__PROVIDED MATERIAL__:
● ● ●

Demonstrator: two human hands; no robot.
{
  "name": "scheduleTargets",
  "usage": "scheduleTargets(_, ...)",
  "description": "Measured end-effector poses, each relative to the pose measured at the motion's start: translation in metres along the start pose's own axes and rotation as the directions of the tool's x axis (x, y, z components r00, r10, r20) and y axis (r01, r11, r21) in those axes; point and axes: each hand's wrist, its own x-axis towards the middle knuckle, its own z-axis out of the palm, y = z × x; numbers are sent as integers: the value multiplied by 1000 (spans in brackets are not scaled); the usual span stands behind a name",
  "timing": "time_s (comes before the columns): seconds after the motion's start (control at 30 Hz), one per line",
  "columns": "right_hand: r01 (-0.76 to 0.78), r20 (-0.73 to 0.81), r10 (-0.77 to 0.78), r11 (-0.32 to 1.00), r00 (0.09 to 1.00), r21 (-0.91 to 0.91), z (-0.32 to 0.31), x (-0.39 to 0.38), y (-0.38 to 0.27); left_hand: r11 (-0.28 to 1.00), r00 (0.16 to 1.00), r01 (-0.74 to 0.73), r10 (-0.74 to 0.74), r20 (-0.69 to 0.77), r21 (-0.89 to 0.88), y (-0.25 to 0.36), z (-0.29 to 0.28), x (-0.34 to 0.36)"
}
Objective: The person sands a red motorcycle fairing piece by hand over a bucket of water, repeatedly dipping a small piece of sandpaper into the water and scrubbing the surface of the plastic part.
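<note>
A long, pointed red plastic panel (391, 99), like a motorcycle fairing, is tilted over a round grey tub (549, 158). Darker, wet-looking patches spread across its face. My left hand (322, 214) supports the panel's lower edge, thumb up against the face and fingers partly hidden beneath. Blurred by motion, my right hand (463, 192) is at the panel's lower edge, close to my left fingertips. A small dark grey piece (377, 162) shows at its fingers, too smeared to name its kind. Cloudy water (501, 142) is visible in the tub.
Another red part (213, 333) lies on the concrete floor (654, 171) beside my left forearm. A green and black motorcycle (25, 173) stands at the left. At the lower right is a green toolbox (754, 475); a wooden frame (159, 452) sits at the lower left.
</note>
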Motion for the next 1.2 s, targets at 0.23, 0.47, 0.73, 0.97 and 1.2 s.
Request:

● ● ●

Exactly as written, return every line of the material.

Demonstrator: two human hands; no robot.
{
  "name": "scheduleTargets",
  "usage": "scheduleTargets(_, ...)",
  "description": "Measured end-effector poses, each relative to the pose measured at the motion's start: translation in metres along the start pose's own axes and rotation as the directions of the tool's x axis (x, y, z components r00, r10, r20) and y axis (r01, r11, r21) in those axes; point and axes: each hand's wrist, its own x-axis towards the middle knuckle, its own z-axis out of the palm, y = z × x; numbers are sent as integers: the value multiplied by 1000 (spans in brackets are not scaled); the usual span stands behind a name",
  "timing": "time_s (comes before the columns): seconds after the motion's start (control at 30 Hz), one per line",
  "columns": "right_hand: r01 (-0.76 to 0.78), r20 (-0.73 to 0.81), r10 (-0.77 to 0.78), r11 (-0.32 to 1.00), r00 (0.09 to 1.00), r21 (-0.91 to 0.91), z (-0.32 to 0.31), x (-0.39 to 0.38), y (-0.38 to 0.27); left_hand: r11 (-0.28 to 1.00), r00 (0.16 to 1.00), r01 (-0.74 to 0.73), r10 (-0.74 to 0.74), r20 (-0.69 to 0.77), r21 (-0.89 to 0.88), y (-0.25 to 0.36), z (-0.29 to 0.28), x (-0.34 to 0.36)"
}
Objective: The person sands a red motorcycle fairing piece by hand over a bucket of water, repeatedly dipping a small piece of sandpaper into the water and scrubbing the surface of the plastic part.
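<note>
A long, pointed red plastic panel (391, 99), like a motorcycle fairing, is tilted over a round grey tub (549, 158). Darker, wet-looking patches spread across its face. My left hand (322, 214) supports the panel's lower edge, thumb up against the face and fingers partly hidden beneath. Blurred by motion, my right hand (463, 192) is at the panel's lower edge, close to my left fingertips. A small dark grey piece (377, 162) shows at its fingers, too smeared to name its kind. Cloudy water (501, 142) is visible in the tub.
Another red part (213, 333) lies on the concrete floor (654, 171) beside my left forearm. A green and black motorcycle (25, 173) stands at the left. At the lower right is a green toolbox (754, 475); a wooden frame (159, 452) sits at the lower left.
</note>
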Motion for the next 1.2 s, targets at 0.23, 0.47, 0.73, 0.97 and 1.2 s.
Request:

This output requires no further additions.